WHAT TO WORK ON – Look through the data below. Pick out the lines holding the string "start".

DATA BLOCK –
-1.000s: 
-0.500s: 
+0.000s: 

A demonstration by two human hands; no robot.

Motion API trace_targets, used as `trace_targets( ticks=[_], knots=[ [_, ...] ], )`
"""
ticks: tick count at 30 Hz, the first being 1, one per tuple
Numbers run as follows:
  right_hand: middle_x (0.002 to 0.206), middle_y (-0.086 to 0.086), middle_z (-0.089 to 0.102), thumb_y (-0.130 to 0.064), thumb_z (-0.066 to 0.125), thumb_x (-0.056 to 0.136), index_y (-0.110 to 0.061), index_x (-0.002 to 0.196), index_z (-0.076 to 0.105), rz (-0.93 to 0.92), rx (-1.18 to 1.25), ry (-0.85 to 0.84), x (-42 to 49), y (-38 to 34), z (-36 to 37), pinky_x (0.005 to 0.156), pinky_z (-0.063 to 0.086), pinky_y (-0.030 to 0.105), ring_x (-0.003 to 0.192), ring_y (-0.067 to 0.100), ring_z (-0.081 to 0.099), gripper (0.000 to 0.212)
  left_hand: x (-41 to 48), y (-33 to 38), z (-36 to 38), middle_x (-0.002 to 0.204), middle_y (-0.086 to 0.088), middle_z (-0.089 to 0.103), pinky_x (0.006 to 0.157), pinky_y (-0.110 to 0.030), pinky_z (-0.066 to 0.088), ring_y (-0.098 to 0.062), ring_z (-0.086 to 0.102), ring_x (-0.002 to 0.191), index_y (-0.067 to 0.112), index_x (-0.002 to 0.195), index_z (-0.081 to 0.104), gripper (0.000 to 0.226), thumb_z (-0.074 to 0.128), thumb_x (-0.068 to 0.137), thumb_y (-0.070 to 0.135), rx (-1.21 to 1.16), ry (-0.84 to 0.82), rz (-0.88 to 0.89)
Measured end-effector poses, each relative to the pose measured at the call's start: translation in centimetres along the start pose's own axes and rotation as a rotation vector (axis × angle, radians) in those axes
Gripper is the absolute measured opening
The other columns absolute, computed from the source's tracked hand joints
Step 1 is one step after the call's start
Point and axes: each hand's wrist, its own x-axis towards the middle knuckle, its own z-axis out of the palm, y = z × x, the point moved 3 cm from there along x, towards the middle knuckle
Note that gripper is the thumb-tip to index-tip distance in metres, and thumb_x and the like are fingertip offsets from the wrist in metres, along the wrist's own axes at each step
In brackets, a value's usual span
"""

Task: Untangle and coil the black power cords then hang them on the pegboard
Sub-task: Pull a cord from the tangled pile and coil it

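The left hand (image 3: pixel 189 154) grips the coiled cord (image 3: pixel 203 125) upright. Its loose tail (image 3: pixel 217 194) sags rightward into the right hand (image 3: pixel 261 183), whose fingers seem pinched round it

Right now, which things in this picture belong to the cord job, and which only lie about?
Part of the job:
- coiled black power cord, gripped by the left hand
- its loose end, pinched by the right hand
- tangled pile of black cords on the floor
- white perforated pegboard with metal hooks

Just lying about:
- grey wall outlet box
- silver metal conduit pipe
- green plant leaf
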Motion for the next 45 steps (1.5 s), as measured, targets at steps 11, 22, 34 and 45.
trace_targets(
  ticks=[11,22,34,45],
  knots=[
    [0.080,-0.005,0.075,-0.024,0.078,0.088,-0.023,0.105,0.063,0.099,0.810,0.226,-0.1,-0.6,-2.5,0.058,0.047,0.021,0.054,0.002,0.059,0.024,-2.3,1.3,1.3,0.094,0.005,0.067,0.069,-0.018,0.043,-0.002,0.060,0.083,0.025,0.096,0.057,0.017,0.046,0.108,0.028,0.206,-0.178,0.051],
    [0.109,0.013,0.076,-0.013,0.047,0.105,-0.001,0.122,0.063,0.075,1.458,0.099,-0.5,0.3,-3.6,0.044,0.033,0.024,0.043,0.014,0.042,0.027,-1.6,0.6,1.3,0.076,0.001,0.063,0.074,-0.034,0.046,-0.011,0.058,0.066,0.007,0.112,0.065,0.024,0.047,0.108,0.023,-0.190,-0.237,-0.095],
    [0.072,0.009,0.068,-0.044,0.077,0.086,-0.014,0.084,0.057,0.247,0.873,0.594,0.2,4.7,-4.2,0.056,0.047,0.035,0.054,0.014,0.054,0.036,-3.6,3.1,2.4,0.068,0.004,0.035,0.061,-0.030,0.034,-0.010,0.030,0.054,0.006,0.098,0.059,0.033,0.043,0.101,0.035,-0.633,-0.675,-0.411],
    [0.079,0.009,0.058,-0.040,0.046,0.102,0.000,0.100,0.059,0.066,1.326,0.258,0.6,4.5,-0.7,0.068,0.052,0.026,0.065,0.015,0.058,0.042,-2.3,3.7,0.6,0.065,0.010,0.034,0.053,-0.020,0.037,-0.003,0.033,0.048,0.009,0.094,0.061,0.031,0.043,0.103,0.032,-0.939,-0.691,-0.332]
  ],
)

TASK RESPONSE –
Measured end-effector poses, each relative to the pose measured at the call's start: translation in centimetres along the start pose's own axes and rotation as a rotation vector (axis × angle, radians) in those axes
Step 1 is one step after the call's start

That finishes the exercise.